▶ **Aim of the task**
Every line of the records below from the line with "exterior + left" up to and including the line with "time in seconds" must be reproduced exactly, and no line outside that range.
*** Opening Input data ***
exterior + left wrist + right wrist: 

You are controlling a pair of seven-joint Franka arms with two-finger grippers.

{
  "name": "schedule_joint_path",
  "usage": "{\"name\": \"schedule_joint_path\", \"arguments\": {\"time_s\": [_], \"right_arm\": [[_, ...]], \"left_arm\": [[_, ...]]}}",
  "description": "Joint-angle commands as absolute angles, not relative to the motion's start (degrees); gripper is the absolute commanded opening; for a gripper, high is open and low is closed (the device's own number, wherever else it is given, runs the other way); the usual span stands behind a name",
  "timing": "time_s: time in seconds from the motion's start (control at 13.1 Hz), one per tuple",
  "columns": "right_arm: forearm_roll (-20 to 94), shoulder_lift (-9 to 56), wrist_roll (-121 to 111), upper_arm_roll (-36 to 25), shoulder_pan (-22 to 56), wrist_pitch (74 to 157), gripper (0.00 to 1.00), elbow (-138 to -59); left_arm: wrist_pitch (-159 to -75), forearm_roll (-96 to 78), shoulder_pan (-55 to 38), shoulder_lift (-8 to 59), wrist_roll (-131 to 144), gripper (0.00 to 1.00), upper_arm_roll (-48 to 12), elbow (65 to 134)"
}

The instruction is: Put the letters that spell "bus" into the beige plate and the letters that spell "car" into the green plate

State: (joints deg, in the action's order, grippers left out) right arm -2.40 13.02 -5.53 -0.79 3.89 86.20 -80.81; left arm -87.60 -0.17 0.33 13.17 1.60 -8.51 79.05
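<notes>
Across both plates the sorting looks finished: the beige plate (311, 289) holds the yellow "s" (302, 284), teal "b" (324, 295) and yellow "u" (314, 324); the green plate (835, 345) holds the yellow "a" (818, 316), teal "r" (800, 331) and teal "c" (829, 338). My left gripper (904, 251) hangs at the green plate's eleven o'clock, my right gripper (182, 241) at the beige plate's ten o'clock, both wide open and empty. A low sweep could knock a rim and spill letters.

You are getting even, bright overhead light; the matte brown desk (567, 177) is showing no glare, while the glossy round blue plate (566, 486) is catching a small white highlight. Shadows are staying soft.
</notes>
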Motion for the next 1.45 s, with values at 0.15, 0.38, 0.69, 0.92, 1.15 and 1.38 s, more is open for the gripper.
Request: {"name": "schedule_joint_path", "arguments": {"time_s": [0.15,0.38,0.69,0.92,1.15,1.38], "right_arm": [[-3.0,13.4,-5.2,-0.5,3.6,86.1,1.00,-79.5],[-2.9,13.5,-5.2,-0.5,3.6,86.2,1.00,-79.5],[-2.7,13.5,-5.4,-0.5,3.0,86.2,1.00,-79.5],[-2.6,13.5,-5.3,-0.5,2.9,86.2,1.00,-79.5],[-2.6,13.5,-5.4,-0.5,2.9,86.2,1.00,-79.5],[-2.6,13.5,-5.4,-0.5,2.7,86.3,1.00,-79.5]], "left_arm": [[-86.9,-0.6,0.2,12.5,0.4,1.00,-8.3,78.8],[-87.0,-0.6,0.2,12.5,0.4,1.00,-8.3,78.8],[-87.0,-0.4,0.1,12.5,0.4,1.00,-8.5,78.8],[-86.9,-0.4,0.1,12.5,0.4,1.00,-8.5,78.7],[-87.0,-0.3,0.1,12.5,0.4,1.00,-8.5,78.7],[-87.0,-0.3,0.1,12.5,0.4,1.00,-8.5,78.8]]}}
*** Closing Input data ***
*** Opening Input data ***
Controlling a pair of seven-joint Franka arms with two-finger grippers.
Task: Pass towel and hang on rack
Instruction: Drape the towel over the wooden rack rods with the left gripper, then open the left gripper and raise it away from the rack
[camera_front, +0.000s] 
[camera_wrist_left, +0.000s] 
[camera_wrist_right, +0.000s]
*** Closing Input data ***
▶ **Problem solution**
exterior + left wrist + right wrist: 

You are controlling a pair of seven-joint Franka arms with two-finger grippers.

{
  "name": "schedule_joint_path",
  "usage": "{\"name\": \"schedule_joint_path\", \"arguments\": {\"time_s\": [_], \"right_arm\": [[_, ...]], \"left_arm\": [[_, ...]]}}",
  "description": "Joint-angle commands as absolute angles, not relative to the motion's start (degrees); gripper is the absolute commanded opening; for a gripper, high is open and low is closed (the device's own number, wherever else it is given, runs the other way); the usual span stands behind a name",
  "timing": "time_s: time in seconds from the motion's start (control at 13.1 Hz), one per tuple",

The output is finished and nothing more is needed.